Valley Health Alliance started with a few large employers trying to make their employees healthier through wellness coaching, but they realized that bringing costs down required looking at inappropriate care, McDowell said. For example, employees visiting emergency rooms for what appeared to be cold symptoms cost about $500,000, he said.
Hospitals and primary care providers from Aspen to Parachute agreed to work together to coordinate patients’ care, with incentives if they keep patients healthy, McDowell said. For example, a primary care doctor who checks most diabetic patients’ long-term blood sugar levels quarterly would get a reward for reducing the odds those patients will be hospitalized, he said. They then invited Rocky Mountain Health Plan to sell insurance options based on the structure of paying for value.
Hospitals and insurers both have their own business models and want to make money, McDowell said, but he considers Valley Health’s model less adversarial than Peak’s. Lowering health care prices will require a long-term “transformation,” he said.
“Premiums are a symptom, not the problem,” he said. “We’re finally at the point where we’re starting to have meaningful conversations about price.”
The lowest-priced option in Garfield County, offered by Rocky Mountain Health Plan, costs about $133 less annually than the lowest-priced plan offered by Anthem.

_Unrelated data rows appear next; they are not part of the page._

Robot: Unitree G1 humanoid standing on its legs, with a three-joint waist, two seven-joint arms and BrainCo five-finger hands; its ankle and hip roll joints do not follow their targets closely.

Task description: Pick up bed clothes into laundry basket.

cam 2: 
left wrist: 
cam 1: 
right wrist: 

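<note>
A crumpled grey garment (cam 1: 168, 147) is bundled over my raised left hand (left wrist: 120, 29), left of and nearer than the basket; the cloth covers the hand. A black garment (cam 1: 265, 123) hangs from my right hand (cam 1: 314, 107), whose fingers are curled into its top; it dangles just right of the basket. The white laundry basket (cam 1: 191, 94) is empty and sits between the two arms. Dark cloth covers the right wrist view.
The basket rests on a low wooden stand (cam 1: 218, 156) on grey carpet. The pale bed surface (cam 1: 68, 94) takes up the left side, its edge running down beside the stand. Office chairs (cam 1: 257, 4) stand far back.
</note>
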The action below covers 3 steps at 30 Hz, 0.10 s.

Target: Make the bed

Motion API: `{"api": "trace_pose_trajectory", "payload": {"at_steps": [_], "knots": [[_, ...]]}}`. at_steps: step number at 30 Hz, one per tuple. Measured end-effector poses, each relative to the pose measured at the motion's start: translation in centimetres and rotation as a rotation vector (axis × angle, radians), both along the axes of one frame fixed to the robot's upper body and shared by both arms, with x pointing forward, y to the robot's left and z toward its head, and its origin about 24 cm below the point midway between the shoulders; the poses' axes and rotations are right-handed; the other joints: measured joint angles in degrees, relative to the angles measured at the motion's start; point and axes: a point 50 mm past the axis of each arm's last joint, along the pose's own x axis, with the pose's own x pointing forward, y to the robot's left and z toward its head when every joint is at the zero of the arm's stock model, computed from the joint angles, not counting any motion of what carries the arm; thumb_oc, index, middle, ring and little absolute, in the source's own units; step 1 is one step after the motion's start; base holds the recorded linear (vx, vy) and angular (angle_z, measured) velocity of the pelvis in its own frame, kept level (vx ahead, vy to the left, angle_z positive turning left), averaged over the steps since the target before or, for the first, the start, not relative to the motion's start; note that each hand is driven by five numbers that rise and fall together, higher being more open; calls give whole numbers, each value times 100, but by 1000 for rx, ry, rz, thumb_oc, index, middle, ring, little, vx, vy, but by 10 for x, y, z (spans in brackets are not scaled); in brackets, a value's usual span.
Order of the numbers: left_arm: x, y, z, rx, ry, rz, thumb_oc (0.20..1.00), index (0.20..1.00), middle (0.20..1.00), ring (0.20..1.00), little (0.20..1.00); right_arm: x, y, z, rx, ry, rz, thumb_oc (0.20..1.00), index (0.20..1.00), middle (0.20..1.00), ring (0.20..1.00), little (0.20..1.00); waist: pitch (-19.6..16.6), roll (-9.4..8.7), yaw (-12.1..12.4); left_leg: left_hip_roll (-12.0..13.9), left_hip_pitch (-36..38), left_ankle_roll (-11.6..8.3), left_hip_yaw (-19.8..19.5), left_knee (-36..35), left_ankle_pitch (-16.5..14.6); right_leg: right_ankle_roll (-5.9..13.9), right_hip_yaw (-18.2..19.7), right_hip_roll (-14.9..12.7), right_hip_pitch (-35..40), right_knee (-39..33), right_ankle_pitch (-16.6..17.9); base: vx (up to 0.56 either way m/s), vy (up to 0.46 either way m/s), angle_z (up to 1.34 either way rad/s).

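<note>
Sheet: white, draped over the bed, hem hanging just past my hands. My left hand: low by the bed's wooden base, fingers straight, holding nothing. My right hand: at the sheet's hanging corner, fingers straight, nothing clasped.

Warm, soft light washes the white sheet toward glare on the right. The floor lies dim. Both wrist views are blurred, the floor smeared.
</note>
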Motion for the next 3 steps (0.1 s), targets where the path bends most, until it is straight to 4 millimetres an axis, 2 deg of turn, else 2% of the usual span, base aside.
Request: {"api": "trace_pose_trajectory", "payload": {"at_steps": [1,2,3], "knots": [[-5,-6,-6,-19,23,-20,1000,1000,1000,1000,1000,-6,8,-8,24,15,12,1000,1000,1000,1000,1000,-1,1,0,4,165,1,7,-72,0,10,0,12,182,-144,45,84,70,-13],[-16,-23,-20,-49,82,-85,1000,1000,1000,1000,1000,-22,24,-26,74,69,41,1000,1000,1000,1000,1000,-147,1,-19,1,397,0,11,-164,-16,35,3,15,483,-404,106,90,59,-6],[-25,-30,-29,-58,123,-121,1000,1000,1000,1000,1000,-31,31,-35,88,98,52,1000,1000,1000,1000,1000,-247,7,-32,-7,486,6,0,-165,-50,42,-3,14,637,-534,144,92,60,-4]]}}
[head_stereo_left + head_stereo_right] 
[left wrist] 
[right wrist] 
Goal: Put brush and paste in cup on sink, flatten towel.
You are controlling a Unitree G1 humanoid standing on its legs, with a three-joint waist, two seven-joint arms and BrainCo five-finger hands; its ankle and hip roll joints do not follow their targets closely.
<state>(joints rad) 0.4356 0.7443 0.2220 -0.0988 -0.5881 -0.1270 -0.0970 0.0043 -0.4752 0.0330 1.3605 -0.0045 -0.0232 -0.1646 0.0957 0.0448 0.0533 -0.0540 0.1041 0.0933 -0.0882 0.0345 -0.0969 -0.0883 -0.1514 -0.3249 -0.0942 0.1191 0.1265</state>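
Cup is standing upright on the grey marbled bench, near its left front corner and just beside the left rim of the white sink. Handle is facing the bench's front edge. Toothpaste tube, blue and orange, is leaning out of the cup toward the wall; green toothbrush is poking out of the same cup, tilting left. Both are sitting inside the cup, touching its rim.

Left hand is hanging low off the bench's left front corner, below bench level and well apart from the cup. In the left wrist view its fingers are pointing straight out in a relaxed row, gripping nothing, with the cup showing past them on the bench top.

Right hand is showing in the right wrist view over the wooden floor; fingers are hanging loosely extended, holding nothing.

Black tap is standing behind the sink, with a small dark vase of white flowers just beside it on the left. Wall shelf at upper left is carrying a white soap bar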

Jankovsky, one of the three Garfield County commissioners, said that while Valley Health’s approach has helped reduce prices some, the benefits have been limited. He hopes negotiations between Peak and the hospitals that haven’t reached an agreement bear fruit soon, so residents have another insurance option for 2022.
“When I started this, I didn’t know how hard it would be to work with the hospitals. I thought they would be more community-oriented,” he said.